Quote every line from the top of the listing down to and including the line that contains "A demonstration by".

━━━━━ DATA ━━━━━

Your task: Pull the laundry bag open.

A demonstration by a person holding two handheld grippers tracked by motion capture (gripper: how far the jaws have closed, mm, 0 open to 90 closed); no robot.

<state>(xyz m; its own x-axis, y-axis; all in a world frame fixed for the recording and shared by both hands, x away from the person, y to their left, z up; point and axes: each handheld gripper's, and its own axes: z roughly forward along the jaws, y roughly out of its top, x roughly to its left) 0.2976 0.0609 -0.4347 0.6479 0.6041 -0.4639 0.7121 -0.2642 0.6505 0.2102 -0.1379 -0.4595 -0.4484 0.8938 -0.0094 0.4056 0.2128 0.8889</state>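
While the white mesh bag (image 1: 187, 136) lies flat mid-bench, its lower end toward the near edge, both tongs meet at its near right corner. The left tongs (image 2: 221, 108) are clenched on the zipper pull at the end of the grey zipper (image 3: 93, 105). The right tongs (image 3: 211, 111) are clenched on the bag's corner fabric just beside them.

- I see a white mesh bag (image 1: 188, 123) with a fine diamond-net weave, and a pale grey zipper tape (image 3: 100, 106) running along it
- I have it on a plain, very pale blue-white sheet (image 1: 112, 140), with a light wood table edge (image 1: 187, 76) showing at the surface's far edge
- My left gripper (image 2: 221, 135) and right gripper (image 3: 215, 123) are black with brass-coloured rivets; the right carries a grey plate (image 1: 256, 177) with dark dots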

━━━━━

## REPLY TO THE EXERCISE
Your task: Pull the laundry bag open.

A demonstration by a person holding two handheld grippers tracked by motion capture (gripper: how far the jaws have closed, mm, 0 open to 90 closed); no robot.

The exercise is complete.